BRIEF: Exactly the lines from the start of the data below through the line containing "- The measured" must be returned, and no others.

INFORMATION SHOWN:
○ ○ ○ ○ ○

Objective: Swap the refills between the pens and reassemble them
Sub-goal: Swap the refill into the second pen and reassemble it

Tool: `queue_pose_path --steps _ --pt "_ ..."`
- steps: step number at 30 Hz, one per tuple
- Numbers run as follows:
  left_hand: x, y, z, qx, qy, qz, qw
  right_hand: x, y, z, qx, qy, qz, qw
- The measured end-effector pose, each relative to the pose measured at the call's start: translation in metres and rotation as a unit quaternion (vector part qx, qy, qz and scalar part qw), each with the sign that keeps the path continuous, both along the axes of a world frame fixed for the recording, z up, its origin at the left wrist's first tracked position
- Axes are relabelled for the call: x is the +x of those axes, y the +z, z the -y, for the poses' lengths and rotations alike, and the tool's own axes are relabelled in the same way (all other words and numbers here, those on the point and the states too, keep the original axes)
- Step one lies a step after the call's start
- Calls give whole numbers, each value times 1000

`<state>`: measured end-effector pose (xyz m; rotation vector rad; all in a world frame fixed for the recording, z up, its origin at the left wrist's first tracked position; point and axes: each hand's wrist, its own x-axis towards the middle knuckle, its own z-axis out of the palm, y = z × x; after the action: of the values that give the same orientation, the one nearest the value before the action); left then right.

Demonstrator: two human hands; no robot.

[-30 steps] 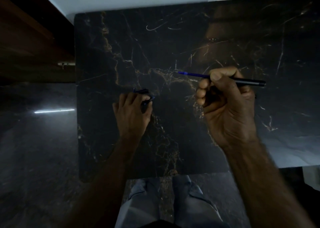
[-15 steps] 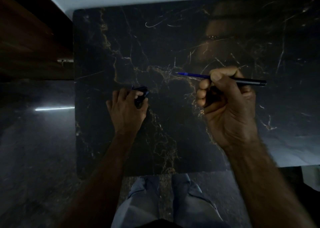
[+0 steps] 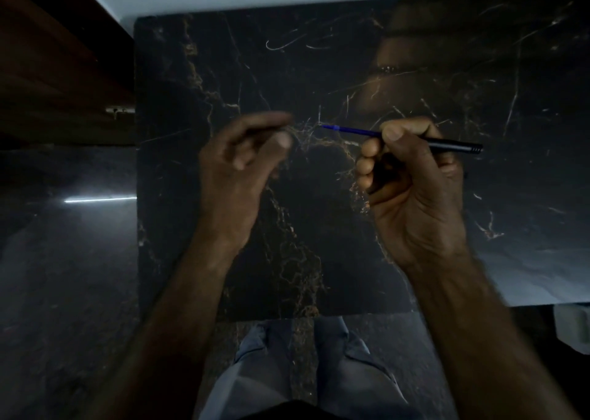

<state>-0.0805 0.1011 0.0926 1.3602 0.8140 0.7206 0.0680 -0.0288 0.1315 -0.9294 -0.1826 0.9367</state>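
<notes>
My right hand [image 3: 415, 196] is closed around a black pen barrel [image 3: 455, 147], held level above the dark marble table [image 3: 319, 52]. A blue refill [image 3: 348, 129] sticks out of the barrel to the left. My left hand [image 3: 236, 177] is raised and motion-blurred just left of the refill's tip. Its thumb and forefinger are curled toward each other. Whether they pinch a small dark pen part I cannot tell. No loose pen part shows on the table; the spot under my left hand is hidden.
Dark wooden furniture [image 3: 48, 68] stands to the left of the table. A glossy dark floor [image 3: 64, 276] runs along the left and near side. My knees in grey trousers [image 3: 303, 371] sit below the near table edge. A pale object [image 3: 571, 330] lies at the lower right.
My left hand has lifted off the table, where it rested on a small dark pen part, and swung up and right toward the refill tip. My right hand stays put with the pen.
</notes>
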Motion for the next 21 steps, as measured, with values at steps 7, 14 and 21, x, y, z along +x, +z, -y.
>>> queue_pose_path --steps 7,14,21 --pt "33 44 9 -77 -75 106 989 -13 15 -20 39 -11 -18 999" --pt "6 37 -25 -185 68 149 969 -6 16 -9 24 -27 -46 998" --pt "-5 -35 -57 52 -62 -279 957 -1 7 6 5 -25 -43 999"
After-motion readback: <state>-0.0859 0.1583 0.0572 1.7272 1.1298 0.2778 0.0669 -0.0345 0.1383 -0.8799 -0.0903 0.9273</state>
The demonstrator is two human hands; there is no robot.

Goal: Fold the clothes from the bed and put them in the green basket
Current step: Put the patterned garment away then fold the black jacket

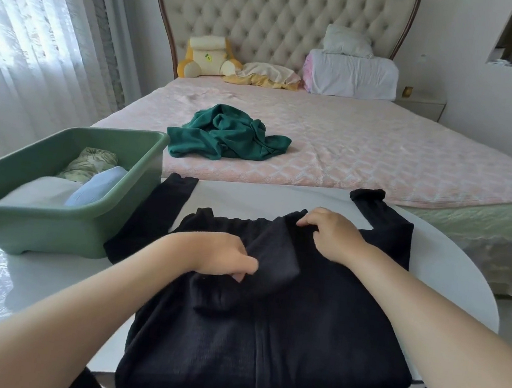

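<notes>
The green basket (50,230) blocks the table's (43,284) left side.

- We see a black ribbed top (262,339) at 6 o'clock.
- Our basket (50,226) at 9 o'clock is green.
- At 11, a dark green garment (226,135).
- Pink diamond-patterned bedspread (382,151) at 1.

At 6 o'clock the hem of the black sweater (262,339) and both forearms run off the bottom edge. Fingertips of the left hand (224,254) are buried in a sweater fold; those of the right hand (333,232) curl out of sight into the collar. At 9 o'clock the green basket (50,233) is cut off, its wall hiding part of the folded clothes (97,187). At 11 o'clock, a cushion's sticker (208,57) is unreadably small.
</notes>
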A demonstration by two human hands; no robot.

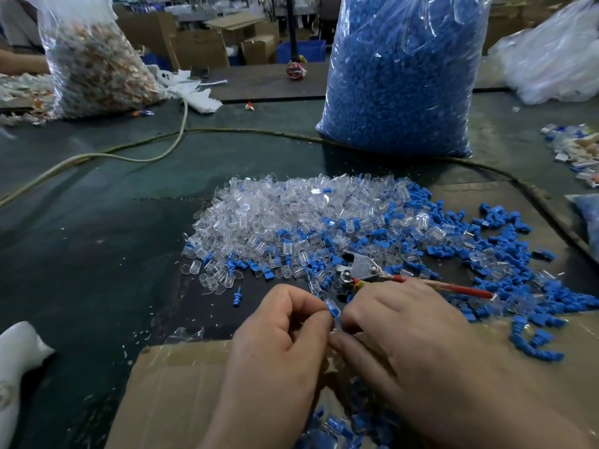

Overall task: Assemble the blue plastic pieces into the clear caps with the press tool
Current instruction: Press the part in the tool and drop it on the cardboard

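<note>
Left hand (pixel 282 335) and right hand (pixel 405 328), fingers curled, jointly pinch a small blue plastic piece (pixel 332 307) in its clear cap (pixel 337 321), presumably seating it for the red-handled metal press tool (pixel 366 273) lying just beyond.

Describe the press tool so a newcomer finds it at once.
A tall bag of blue pieces stands behind a pile of clear caps. At the pile's near edge, just beyond the right hand, lies the press tool. It is the only metal thing there, with a thin red handle pointing right.
</note>
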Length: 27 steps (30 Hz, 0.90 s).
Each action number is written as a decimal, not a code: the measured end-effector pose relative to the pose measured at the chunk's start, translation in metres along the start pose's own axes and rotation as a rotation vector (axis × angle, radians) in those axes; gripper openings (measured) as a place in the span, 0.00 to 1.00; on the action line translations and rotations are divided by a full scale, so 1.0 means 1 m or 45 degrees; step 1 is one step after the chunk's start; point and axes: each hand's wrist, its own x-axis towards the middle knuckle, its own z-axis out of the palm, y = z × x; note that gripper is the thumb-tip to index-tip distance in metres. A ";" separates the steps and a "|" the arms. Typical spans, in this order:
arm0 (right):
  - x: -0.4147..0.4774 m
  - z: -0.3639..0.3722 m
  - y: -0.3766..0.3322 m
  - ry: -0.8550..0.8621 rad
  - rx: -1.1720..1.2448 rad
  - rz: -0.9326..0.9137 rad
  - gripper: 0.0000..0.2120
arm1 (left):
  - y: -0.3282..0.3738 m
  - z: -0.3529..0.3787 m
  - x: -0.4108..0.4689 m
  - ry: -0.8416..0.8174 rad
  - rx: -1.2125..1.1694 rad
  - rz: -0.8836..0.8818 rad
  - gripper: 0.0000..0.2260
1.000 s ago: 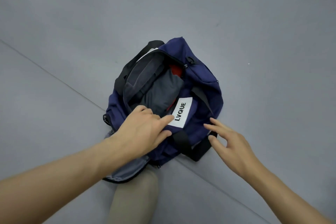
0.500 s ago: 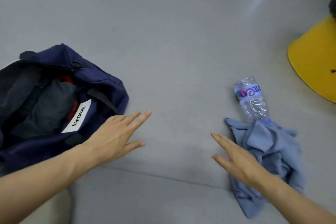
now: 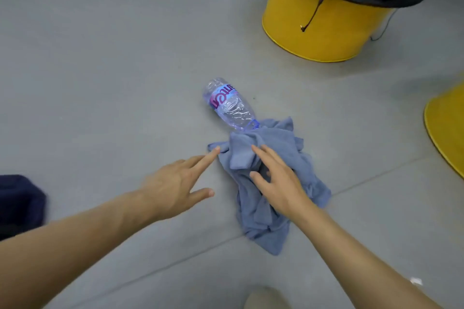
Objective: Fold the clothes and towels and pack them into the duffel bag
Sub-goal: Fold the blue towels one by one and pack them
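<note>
Step in hand: fetching the crumpled blue towel (image 3: 256, 221), on the floor (image 3: 100, 83) at centre, with the bottle (image 3: 228, 104) neck at its 11 o'clock edge. Both grips are spread and hold nothing: left hand (image 3: 173, 183) at the towel's 9 o'clock corner, right hand (image 3: 278, 180) over it. Probable next move: pinch corners, spread flat.

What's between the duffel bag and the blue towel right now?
Head view: bare grey floor between duffel bag and blue towel, with the left hand stretched over it, forefinger at the towel's edge.
</note>
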 end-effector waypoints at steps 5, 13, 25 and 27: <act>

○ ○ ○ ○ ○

ANSWER SECTION:
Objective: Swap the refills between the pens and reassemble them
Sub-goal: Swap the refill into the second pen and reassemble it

Tool: `queue_pose_path --steps _ --pt "_ ..."`
- steps: step number at 30 Hz, one per tuple
- Numbers run as follows:
  left_hand: x, y, z, qx, qy, qz, qw
  right_hand: x, y, z, qx, qy, qz, qw
- The measured end-effector pose, each relative to the pose measured at the call's start: translation in metres and rotation as a unit quaternion (vector part qx, qy, qz and scalar part qw), each with the sign that keeps the path continuous, both along the axes of a world frame fixed for the recording, z up, its origin at the left wrist's first tracked position

Nothing remains to be added to the output.